I'm using DOMDocument and XPath.
Given to following XML
<Description>
<CompleteText>
<DetailTxt>
<Text>
<span>Here there is some text</span>
<h2>And maybe a headline</h2>
<br/>
<span>Normal position</span>
<br/>
<span> </span>
<br/>
</Text>
</DetailTxt>
</CompleteText>
</Description>
The node /Description/CompleteText/DetailTxt/Text
contains markup, unfortunately unescaped, but I can't change that. Is there any chance I can query that content maintaining the html markup?
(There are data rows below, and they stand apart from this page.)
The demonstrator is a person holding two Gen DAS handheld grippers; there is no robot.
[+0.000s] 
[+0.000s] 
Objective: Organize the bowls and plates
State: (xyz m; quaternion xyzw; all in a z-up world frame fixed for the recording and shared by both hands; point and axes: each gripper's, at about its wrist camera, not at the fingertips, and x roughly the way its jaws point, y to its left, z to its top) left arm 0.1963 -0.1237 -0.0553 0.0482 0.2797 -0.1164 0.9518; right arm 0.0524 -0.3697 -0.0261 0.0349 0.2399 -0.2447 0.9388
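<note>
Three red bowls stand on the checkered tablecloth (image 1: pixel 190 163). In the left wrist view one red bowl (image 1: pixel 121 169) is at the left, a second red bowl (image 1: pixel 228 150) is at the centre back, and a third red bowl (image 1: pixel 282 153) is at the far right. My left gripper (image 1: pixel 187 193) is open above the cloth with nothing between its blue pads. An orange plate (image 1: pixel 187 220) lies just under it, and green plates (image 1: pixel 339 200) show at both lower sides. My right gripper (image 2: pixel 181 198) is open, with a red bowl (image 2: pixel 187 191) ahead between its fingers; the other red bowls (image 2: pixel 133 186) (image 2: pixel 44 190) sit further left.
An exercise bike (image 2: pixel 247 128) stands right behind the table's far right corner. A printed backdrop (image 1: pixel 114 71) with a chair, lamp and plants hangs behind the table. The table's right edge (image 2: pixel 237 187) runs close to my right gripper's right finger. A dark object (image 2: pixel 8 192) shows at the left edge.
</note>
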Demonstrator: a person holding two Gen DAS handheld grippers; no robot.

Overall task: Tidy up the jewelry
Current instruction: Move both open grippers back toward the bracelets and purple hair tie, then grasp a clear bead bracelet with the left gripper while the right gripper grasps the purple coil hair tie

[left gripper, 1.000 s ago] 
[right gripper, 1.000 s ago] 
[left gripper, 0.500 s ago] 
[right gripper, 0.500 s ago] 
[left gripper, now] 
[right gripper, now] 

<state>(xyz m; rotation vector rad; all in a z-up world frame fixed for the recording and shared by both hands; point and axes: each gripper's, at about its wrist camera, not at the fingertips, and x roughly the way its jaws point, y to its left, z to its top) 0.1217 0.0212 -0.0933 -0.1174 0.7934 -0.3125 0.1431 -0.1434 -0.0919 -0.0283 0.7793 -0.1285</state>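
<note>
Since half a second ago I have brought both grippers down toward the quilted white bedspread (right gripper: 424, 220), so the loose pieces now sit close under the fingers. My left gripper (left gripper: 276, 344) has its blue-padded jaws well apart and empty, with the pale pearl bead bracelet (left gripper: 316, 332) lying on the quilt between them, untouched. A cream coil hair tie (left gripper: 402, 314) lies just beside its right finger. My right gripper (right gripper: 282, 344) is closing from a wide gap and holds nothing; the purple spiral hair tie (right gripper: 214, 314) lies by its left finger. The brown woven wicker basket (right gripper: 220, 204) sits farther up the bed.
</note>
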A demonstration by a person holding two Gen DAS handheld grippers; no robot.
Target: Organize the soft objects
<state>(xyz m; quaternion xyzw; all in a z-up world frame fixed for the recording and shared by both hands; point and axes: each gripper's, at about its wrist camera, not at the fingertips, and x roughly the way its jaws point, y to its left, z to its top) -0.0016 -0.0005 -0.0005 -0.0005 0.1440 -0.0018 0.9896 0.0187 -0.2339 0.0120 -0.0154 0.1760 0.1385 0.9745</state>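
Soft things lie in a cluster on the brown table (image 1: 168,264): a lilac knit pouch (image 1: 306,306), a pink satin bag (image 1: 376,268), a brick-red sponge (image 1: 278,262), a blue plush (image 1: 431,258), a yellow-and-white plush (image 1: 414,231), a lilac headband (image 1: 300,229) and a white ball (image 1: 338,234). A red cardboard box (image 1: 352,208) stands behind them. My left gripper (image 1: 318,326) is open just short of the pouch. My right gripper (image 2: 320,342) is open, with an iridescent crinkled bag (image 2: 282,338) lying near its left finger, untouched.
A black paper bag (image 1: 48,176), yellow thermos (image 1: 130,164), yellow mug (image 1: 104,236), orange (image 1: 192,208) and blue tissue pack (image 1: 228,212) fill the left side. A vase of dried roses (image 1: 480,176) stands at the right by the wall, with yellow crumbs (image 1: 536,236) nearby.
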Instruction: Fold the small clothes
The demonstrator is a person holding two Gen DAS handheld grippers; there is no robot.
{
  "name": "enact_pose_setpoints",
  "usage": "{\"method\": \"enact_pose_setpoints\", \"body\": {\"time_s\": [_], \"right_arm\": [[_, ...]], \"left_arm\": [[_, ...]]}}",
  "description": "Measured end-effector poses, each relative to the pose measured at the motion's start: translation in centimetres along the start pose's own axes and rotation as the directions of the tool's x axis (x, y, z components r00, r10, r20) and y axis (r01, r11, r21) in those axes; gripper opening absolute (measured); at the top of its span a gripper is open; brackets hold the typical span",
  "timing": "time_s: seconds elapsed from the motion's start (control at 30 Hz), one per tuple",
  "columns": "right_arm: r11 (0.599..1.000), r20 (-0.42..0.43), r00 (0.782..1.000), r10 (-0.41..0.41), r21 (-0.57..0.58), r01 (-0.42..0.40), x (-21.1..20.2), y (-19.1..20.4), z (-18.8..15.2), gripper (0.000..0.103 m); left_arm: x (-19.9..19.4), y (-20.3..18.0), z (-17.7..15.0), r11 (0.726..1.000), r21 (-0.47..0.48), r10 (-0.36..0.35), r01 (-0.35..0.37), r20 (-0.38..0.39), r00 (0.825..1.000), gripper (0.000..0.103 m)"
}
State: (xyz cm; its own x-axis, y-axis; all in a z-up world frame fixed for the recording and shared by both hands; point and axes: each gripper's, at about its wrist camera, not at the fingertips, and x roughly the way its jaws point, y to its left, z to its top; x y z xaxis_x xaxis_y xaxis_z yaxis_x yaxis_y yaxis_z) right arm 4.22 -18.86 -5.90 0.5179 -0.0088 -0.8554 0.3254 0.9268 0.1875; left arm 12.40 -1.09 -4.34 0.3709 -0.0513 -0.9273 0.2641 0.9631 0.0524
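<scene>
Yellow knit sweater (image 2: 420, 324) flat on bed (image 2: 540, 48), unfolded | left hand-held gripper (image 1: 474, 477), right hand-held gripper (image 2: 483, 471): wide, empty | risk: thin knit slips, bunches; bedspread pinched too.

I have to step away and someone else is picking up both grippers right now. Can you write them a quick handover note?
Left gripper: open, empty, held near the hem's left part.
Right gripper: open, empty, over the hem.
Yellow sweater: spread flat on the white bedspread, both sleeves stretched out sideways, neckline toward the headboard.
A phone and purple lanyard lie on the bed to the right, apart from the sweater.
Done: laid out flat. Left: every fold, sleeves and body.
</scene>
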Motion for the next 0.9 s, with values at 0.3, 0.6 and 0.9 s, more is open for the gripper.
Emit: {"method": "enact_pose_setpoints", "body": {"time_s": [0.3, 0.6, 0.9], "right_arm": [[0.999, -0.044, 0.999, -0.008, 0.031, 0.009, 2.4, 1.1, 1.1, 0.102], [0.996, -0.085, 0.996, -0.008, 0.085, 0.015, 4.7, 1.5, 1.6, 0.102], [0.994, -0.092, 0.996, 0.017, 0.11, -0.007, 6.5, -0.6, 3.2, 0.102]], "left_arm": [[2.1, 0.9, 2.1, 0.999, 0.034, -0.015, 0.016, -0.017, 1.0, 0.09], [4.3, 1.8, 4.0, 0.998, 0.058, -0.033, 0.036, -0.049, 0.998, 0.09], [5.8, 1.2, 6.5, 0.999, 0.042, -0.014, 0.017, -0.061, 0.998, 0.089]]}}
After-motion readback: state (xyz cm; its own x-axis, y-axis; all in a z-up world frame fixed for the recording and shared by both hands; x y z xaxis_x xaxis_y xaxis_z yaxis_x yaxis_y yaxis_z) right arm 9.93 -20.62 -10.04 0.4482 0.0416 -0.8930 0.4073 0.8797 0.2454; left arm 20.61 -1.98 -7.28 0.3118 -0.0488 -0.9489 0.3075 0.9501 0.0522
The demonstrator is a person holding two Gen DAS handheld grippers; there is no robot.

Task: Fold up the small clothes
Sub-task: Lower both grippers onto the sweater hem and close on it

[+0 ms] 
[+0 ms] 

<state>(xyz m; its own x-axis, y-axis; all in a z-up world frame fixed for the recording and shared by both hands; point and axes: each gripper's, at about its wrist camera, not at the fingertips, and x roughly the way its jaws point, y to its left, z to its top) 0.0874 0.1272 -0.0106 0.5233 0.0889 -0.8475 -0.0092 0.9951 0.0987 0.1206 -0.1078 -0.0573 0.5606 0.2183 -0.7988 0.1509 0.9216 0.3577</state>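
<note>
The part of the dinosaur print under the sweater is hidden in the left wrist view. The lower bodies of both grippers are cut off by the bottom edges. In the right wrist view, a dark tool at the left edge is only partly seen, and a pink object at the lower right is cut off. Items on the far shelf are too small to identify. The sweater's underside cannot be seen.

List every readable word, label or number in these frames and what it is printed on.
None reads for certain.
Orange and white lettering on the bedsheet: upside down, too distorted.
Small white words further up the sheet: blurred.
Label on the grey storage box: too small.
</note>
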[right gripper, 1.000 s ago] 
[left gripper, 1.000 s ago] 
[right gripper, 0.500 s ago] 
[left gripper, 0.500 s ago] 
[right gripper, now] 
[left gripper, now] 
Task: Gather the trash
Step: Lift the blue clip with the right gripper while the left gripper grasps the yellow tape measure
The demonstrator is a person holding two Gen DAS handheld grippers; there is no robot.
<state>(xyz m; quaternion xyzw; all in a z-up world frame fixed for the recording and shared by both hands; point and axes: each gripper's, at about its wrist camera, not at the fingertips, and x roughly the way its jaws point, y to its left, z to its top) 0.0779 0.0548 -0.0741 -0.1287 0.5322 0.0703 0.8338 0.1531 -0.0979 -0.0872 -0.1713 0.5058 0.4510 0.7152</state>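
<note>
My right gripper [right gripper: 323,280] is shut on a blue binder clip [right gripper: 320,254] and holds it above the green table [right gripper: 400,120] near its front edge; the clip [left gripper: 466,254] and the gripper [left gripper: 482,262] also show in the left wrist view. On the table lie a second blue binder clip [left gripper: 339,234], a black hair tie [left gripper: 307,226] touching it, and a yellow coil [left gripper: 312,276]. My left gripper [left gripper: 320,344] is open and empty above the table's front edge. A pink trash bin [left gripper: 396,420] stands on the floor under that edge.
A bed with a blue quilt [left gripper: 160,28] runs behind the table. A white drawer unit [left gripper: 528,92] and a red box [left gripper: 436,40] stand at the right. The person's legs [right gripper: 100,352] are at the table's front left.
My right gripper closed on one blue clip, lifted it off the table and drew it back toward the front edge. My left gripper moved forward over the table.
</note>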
Obviously, nodeValue but also textContent. Both giving me the content omitting markup.
You can use the saveHTML
method of DOMDocument
to serialize a node as HTML, in your case you seem to want to call it on each child node of the selected node and concatenate the strings; in the browser DOM APIs that would be called innerHTML
so I have written a function of that name doing that and also used the ability to call PHP functions from XPath in the following snippet:
<?php
$xml = <<<'EOD'
<Description>
<CompleteText>
<DetailTxt>
<Text>
<span>Here there is some text</span>
<h2>And maybe a headline</h2>
<br/>
<span>Normal position</span>
<br/>
<span> </span>
<br/>
</Text>
</DetailTxt>
</CompleteText>
</Description>
EOD;
$doc = new DOMDocument();
$doc->loadXML($xml);
$xpath = new DOMXPath($doc);
function innerHTML($nodeList) {
$node = $nodeList[0];
$html = '';
$containingDoc = $node->ownerDocument;
foreach ($node->childNodes as $child) {
$html .= $containingDoc->saveHTML($child);
}
return $html;
}
$xpath->registerNamespace("php", "http://php.net/xpath");
$xpath->registerPHPFunctions("innerHTML");
$innerHTML = $xpath->evaluate('php:function("innerHTML", /Description/CompleteText/DetailTxt/Text)');
echo $innerHTML;
Output as http://sandbox.onlinephpfunctions.com/code/62a980e2d2a2485c2648e16fc647a6bd6ff5620b is
<span>Here there is some text</span>
<h2>And maybe a headline</h2>
<br>
<span>Normal position</span>
<br>
<span> </span>
<br>